# Source data
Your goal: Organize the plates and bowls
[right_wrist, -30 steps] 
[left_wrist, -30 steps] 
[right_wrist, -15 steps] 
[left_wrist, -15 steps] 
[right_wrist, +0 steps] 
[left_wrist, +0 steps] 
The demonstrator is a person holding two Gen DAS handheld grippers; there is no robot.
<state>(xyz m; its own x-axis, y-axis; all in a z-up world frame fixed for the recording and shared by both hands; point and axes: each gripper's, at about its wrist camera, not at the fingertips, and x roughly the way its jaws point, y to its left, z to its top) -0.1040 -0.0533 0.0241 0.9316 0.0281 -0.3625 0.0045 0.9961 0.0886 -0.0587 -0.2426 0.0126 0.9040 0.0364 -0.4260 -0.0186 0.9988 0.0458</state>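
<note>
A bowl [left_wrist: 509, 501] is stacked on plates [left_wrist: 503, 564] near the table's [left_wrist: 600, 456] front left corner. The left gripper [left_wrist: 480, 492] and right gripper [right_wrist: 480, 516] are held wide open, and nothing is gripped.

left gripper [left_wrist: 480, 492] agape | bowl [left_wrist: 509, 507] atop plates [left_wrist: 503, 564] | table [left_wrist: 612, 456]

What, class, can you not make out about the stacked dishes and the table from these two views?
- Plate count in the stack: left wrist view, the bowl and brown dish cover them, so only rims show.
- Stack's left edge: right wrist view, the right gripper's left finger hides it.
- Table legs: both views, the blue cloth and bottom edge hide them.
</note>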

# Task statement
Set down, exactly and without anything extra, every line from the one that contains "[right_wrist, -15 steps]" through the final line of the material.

# Written reply
[right_wrist, -15 steps] 
[left_wrist, -15 steps] 
[right_wrist, +0 steps] 
[left_wrist, +0 steps] 
The demonstrator is a person holding two Gen DAS handheld grippers; there is no robot.
<state>(xyz m; its own x-axis, y-axis; all in a z-up world frame fixed for the recording and shared by both hands; point and axes: each gripper's, at about its wrist camera, not at the fingertips, and x roughly the way its jaws point, y to its left, z to its top) -0.1040 -0.0533 0.0241 0.9316 0.0281 -0.3625 0.0045 0.9961 0.0886 -0.0587 -0.2426 0.0126 0.9040 0.0364 -0.4260 -0.0186 0.9988 0.0458</state>
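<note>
A bowl [left_wrist: 509, 501] is stacked on plates [left_wrist: 503, 564] near the table's [left_wrist: 600, 456] front left corner. The left gripper [left_wrist: 480, 492] and right gripper [right_wrist: 480, 516] are held wide open, and nothing is gripped.

left gripper [left_wrist: 480, 492] agape | bowl [left_wrist: 509, 507] atop plates [left_wrist: 503, 564] | table [left_wrist: 612, 456]

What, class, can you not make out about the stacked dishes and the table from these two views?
- Plate count in the stack: left wrist view, the bowl and brown dish cover them, so only rims show.
- Stack's left edge: right wrist view, the right gripper's left finger hides it.
- Table legs: both views, the blue cloth and bottom edge hide them.
</note>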

This concludes the answer to the exercise.